Why Robyn Should Allow Negative Intercepts

extrospective commented 2 years ago

We've been actively using Robyn now for several months, and feel quite strongly that negative intercepts are critical. For our own use, we have experimented with a branch of Robyn which allows negative intercepts and one that does not, studying the implications.

Why the need for negative intercepts might not be obvious from sales variables, it becomes more obvious when context variables are required.

For example, we want a context variable which tells us information about the type of coupon being offered to customers. At first we thought that the "average coupon" would be sufficient, but then on further exploration we decided also to evaluate a variable about the "coupon in relation to recent average discount". Of course, the possible variations are endless. As modelers we could try different variations of relative to moving average, and might arbitrarily scale and shift our data variable.

As an aside: This variable will not intrinsically have the same scale as other media variables (which could be an issue for ridge regression since Robyn does not standardize variables, but let's parking lot that for now.) We find that other media variables might be in the tens of thousands to millions, but our context variable does not have to be as large.

As we tried different ways to define this context variable, we found that disallowance of a negative intercept caused distortions in relationships (coefficients) under certain circumstances. For example we tried:

A raw difference (discount minus mean discount prior 30 days)
Scaled difference (scaled above by 100 times)
Shifted difference (100 plus the raw difference)

If we define this context variable in different ways, we may find ourselves requiring a negative intercept for model (coefficient) consistency. Without a negative intercept, we run into the same problem we would with any multilinear regression without allowance for an intercept: situations where the fit equation would desire a negative intercept, but in its absence is forced towards solutions which go through the origin (and thereby biases the coefficient).

As an aside again: I want to make one observation here which may also surprise the reader, as it did us. Once we changed the Robyn code to "allow" for negative intercepts, it changed possible solutions, even for positive intercepts. It was as if distorting / constraining the search area along the way had changed the ultimate solutions!

Rather than attach our example data here, I am going to step back to simple regressions and make our case.

With Excel (attached) I have defined an arbitrary X-Y relationship, and then simply shifted the X variable to show the problem of not having negative intercepts: excel_shifted_variable_simple_example.xlsx

In the first chart, imagine that X is the context variable and Y is the target variable.

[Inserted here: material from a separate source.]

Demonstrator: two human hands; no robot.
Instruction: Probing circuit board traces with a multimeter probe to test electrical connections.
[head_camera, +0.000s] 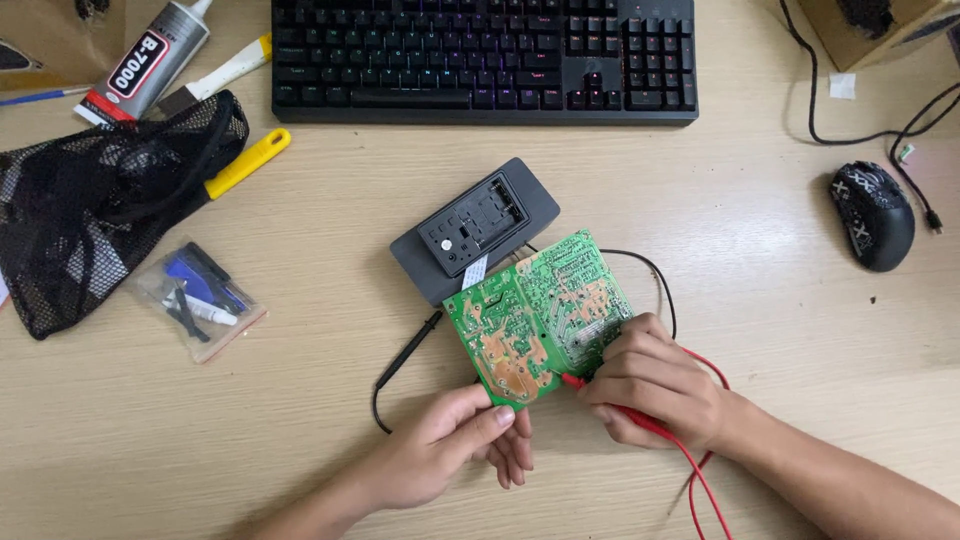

We find ourselves with a positive intercept, and no problem.

But in the second chart, we have simply defined X somewhat differently (we have added 100 to each value in the original chart). The slope is identical, but the intercept is now negative. Note: the similar equation, adjusted only by the coefficient. If we did not allow the negative intercept in this case, we would have changed the slope line, and hence the relationship between X and Y. Yet the relationship between variation in X and Y has not changed, so we want the same slope (coefficient).

These Excel examples may seem abstract, but it avoids posting proprietary data and it boils the problem down to the simplest case. I hope this is sufficient to understand why this arises for us. If there is more support or examples we can provide, I am happy to do so.

Our problem: We have found 0 intercepts occurring in many cases in our models using the raw Robyn code, and each time we appreciate that the coefficients have been biased to make the 0 intercept work. And we believe the negative intercepts allow this to be fixed, and directly introduce no problems. (You may find a problem around how to "interpret" these intercepts, but this opens up an issue I will address in a separate issue.)

Our proposed solutions, either:

Remove the coefficient constraint, or
Pass an argument through the system allowing the user to alter the default constraint

Since Robyn is relatively young, perhaps the default could be unconstrained to set this on the right path.

gufengzhou commented 2 years ago

Hello, first of all happy new year! Actually we're still on vacation but you're making a very interesting case so let me try to address it quickly :)

1st of all, Robyn does standardize the X matrix because glmnet does so by default, quote documentation of the argument standardize "is a logical flag for x variable standardization prior to fitting the model sequence. The coefficients are always returned on the original scale. Default is standardize = TRUE."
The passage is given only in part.